Chapter 16 - Stone
SIXTEEN
STONE
“Okay, okay. Seriously, mom, no more talks about babies during breakfast.”
“How about dinner, then?”
“Suzanne!” Darrin chuckles as he scolds her.
“Fine! Jeez.” She surrenders.
“Thanks.” I push myself from the table. “I’m going to go check on Vanna. I’ll be right back.”
I head down the hall and into the main floor bathroom. The door is locked, but there’s always a little key above all the frames in case of a fire. So, when I walk right in, Vanna’s face morphs from surprised to venomous.
“Are you trying to get your mom to hate me?”
“Not at all! She actually loves you.” I tell her, leaning against the door.
Vanna sits on the edge of the tub with her hands in her face.
“She won’t after I break her heart by dumping you.”
“Then I’ll dump you. I’ll tell her you weren’t right for me.”
“Wait.” She uncovers her face and stands. “So, I’m forced into this fake engagement with you, and I don’t even get to be the one that does the dumping?”
I shrug, “I mean if you want, but then you run the risk of my mother hating you, but your call, I guess.”
“Wow. You are such a dick.” She shakes her head, exasperated once again. “And how dare you encourage her with this baby shit?”
I rear my head. “Baby shit?”
She raises her hands to air quote, “Not if I can help it.”
I chuckle at the way she’s blushing again, recalling what I told my own mother.
“What was I supposed to say?”
“Anything else?

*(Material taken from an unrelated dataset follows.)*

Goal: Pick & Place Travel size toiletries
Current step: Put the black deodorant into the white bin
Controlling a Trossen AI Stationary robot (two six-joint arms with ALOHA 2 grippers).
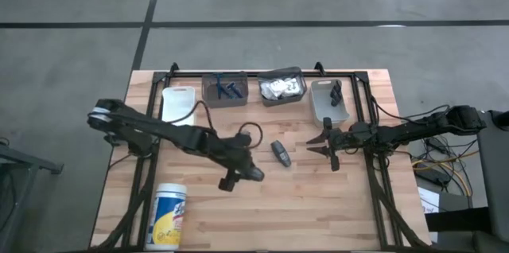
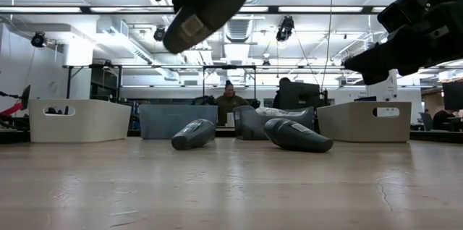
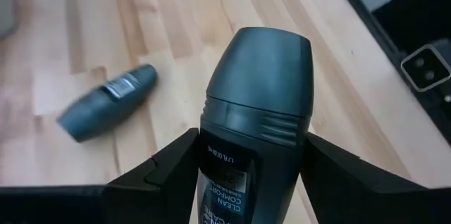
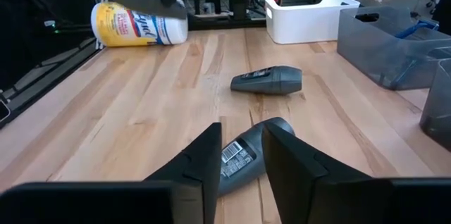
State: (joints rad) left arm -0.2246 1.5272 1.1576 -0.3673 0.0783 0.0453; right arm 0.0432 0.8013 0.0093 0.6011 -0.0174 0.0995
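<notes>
While left pincer (image 3: 250, 175) grips one | two tubes (image 1: 280, 153) on table (image 1: 318, 205)

Bare table (image 1: 318, 205) up front; bins (image 1: 282, 87) line the far edge.

Three dark grey tubes with rounded caps. One tube (image 3: 254, 111) up in the air over the tabletop's middle, pinched by the left gripper (image 3: 250, 160), cap end poking out, label reading "Clean Comfort". Second tube (image 1: 280, 153) flat on its side at the tabletop's middle. Third tube (image 4: 243, 155) flat too, a little nearer the right edge. Along the far edge, in a row: thin blue sticks (image 1: 231, 89) in a grey bin (image 1: 208, 94) — small white packets (image 1: 282, 87) in a clear bin (image 1: 264, 98) — small black pieces (image 1: 336, 94) in a pale bin (image 1: 318, 106).
</notes>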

How about; we still have to talk about it.”
“Are you saying it’s up for discussion, then?”
“What?!” She swallows nervously. “No. Oh my God, no!”

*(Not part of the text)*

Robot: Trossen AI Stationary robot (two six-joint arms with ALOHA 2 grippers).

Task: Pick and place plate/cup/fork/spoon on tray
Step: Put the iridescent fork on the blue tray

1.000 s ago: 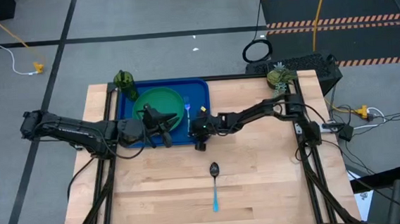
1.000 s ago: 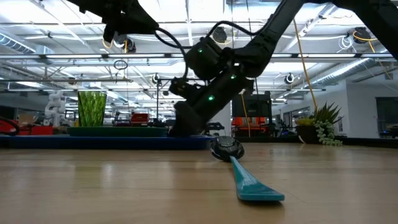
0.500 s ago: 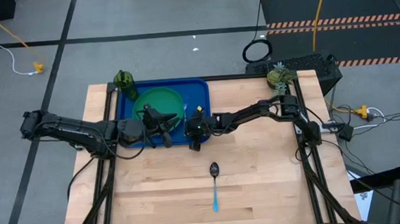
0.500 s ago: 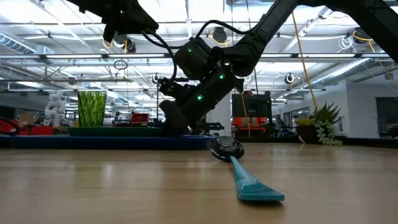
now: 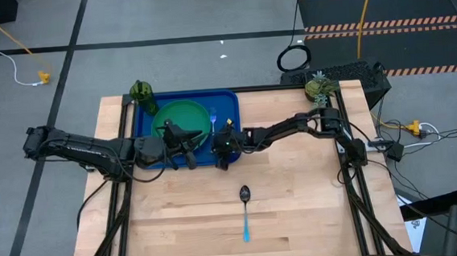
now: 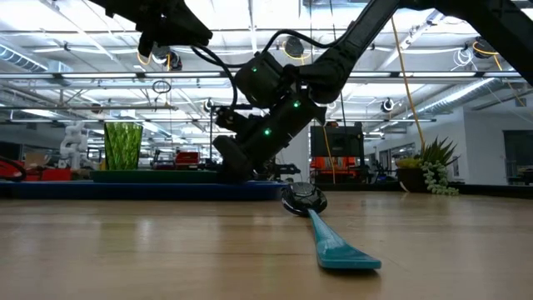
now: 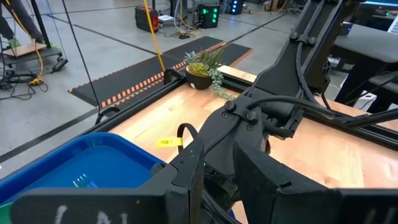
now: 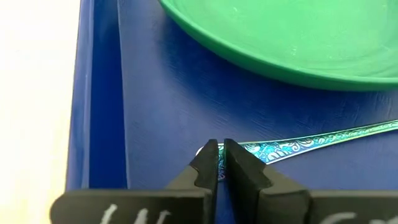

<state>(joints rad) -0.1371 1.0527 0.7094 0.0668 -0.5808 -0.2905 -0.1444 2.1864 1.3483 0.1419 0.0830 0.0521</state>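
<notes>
The blue tray [image 5: 227, 104] holds the green plate [image 5: 181, 119], with the olive cup [image 5: 141, 91] standing at its far left corner. My right gripper [image 5: 216, 138] is low over the tray's right part, beside the plate [image 8: 292, 37], shut on the blue-handled fork [image 5: 213, 119]. My left gripper [image 5: 183, 141] is open and empty above the plate's near right part. The spoon [image 5: 246, 211] lies flat on the bare wood nearer the front, its dark bowl [image 6: 302, 198] toward the tray. My right gripper pinches the fork's handle near its free end [image 8: 249, 151] between its two fingers. The fingers come from the table's right, slanting down, and lie across the handle. The fork runs toward the table's far edge, level and low on the tray's floor [image 8: 161, 106].
A small potted plant [image 5: 317, 87] stands at the table's far right corner. The two grippers are close together over the tray. Bare wood lies around the spoon and along the table's near side [image 5: 179, 228].
My right gripper has gone toward the table's left, farther over the tray and closer to the plate, with the fork in its fingers. It has then kept still for the last half second.
</notes>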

I can see the bafflement written all over her face. She’s beyond frustrated and it’s making her flustered.
Walking forward, I stand in front of her and comb her dark hair away from her face.
“Do you want babies?” My question surprises even myself, but the steady strokes of my fingers along her scalp have instantly calmed her down.
She melts under my touch, just the way she did last night, and then her eyes flutter shut.
Shrugging, she murmurs, “Yes. Eventually.”
“But not my babies?” I tease.
“No, not your babies.”
Her voice is low as though she’s undergone hypnosis. I continue messaging her scalp a few more minutes just to keep her like this. Watching her completely disarmed is the hottest thing I think I’ve ever seen.
“Admit it though, they would be kind of cute.” I whisper in her ear.
She doesn’t admit it, but she doesn’t deny it either. Instead, she just succumbs to the way I work her into a mindless relaxation.
When she’s entirely placid, I cup the sides of her face and bring her lips to mine.
She lets me kiss her the way I want to. Slow and sensual.
The thought of brainwashing her this way crosses my mind.
It would be so easy. She becomes entirely submissive the moment she’s disarmed and all I would have to do is convince her she loves me.
It wouldn’t be the worst thing I’ve done. What’s so terrible about loving me?
There’s something about Vanna that has burrowed its way deep inside of me that I can’t let go. Something I’ve been searching for ever since Ella’s death and here, I’ve found it, and it would be a crying shame to give it up.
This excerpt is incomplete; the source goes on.